On ne peut pas dire que Maurice Tournade était un total inconnu. Durant les trente ans (1959-1989) qu’a duré sa carrière de journaliste au quotidien « La Nouvelle République, il a acquis une notoriété régionale dans les huit départements du Centre-Val-de-Loire et du Poitou où était diffusé le journal. Son activité était double. ll conjuguait sa fonction principale de journaliste, critique musical, responsable des rubriques artistiques, avec celle de dessinateur-caricaturiste.
Mais s’il est connu par toute une génération de lecteurs du quotidien, c’est grâce à ses caricatures qui illustraient ses articles et surtout les dessins qu'il présentait chaque semaine dans une sorte de feuilleton, intitulé la « semaine par Tournade ». C’était une bande verticale de quatre images publiée tous les samedis sur la dernière page du journal.
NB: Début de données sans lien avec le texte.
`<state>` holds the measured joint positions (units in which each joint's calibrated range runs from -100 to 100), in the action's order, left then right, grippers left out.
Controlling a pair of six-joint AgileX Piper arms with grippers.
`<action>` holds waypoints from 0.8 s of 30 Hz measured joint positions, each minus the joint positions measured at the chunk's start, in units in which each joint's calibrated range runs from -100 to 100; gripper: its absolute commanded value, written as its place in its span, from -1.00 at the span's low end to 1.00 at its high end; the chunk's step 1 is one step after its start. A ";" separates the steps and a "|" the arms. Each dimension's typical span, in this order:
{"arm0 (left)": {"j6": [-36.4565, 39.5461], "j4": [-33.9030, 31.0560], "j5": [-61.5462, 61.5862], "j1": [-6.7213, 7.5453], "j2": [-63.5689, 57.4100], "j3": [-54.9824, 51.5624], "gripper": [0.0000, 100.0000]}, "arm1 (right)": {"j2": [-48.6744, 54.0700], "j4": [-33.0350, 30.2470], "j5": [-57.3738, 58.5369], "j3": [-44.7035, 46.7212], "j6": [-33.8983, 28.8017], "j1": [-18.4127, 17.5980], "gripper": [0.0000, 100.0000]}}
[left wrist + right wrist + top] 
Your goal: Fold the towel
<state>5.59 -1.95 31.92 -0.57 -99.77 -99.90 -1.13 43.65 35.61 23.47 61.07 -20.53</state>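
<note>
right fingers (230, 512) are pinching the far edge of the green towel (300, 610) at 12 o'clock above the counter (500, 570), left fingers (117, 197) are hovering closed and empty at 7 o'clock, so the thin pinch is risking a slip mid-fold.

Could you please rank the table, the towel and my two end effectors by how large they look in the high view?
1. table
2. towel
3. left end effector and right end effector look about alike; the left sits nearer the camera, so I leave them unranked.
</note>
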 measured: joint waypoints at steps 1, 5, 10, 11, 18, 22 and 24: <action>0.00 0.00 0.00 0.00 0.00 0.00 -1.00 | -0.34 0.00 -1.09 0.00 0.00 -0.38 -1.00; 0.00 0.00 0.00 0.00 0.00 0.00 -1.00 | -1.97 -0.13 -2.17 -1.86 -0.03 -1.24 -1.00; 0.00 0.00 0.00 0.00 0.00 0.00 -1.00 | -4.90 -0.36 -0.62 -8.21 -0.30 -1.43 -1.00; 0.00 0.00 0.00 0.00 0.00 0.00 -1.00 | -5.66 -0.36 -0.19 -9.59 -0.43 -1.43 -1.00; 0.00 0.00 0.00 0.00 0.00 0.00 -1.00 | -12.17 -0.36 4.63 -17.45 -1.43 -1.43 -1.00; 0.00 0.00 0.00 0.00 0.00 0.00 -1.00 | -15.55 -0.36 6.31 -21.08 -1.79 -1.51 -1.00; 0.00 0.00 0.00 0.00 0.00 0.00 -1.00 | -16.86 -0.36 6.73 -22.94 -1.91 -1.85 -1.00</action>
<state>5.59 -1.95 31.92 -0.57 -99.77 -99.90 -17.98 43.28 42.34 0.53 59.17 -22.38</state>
Ses dessins y traitaient de façon humoristique les principaux évènements de la semaine écoulée. Trente ans durant, Il a donc réalisé par le dessin une véritable chronique de l’actualité française et internationale.
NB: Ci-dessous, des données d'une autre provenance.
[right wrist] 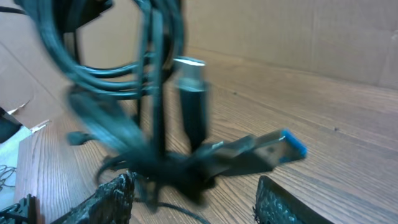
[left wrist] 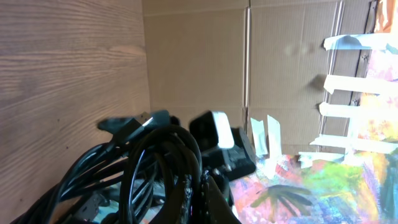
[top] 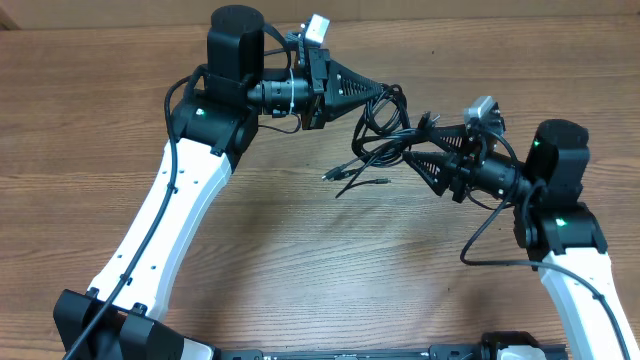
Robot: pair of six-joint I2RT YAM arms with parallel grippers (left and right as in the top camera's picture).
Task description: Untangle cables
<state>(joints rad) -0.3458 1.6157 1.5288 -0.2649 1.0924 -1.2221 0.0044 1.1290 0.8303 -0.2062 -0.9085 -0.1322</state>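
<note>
We're over the far half of the tabletop (top: 250, 250), a little right of its middle, and the cables (top: 385, 128) are strung up as one black knot between the two arms. The left gripper (top: 384, 93) has its jaws pinched tight on the top of the bundle, loops spilling out round its tip. Its own camera sees little but coils (left wrist: 155, 168) crowding the lens. On the side of the right edge, the right gripper (top: 424, 145) has its jaws parted. From its wrist you can see the two fingers (right wrist: 118, 199) standing apart with a dark clump of strands between them. The view is blurred, so I cannot tell whether either pad is touching cable, but nothing looks clamped. A silver plug (right wrist: 190, 65) hangs upright just above that gap, and a blue-tipped plug (right wrist: 287, 144) juts out toward the right-hand finger. Loose ends (top: 340, 172) trail toward the near edge; whether they rest on the wood or hang just over it is hard to say. Now the danger, as I judge it: if those parted jaws close on the clump, they bite several strands at once, and pulling the arms apart would only cinch the knot tighter. A plug could also snag inside a loop and drag the whole bundle along. And with the left side holding so many loops, a hard tug could yank the lot out of its grip and drop it in a heap.
</note>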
Les organisateurs du salon de la Caricature et du dessin de presse du Poinçonnet (36) s’en sont souvenus récemment, en nous contactant en début 2019 pour lui rendre un bel hommage, trente ans après sa fin de carrière. Le Centre de Saint-Just-Le-Martel leur a ensuite emboîté le pas en 2020. Ses caricatures des acteurs des procès « Marie Besnard » ont été présentés à l’exposition « les Crayons de la Justice », au milieu de dessinateurs célèbres comme Plantu, Cabu, Riss. En septembre prochain, une centaine de ses dessins devrait être exposée au 39ème Salon International de la Caricature, du Dessin de Presse et d'Humour,.
Si l’on veut maintenant évoquer sa personnalité, le mieux est de reprendre les qualificatifs utilisés par ses collègues journalistes pour le décrire dans leurs articles : passionné, loyal, fidèle, généreux, bienveillant, soucieux d’échanger, curieux des autres, direct,…. gueulard et souvent en retard.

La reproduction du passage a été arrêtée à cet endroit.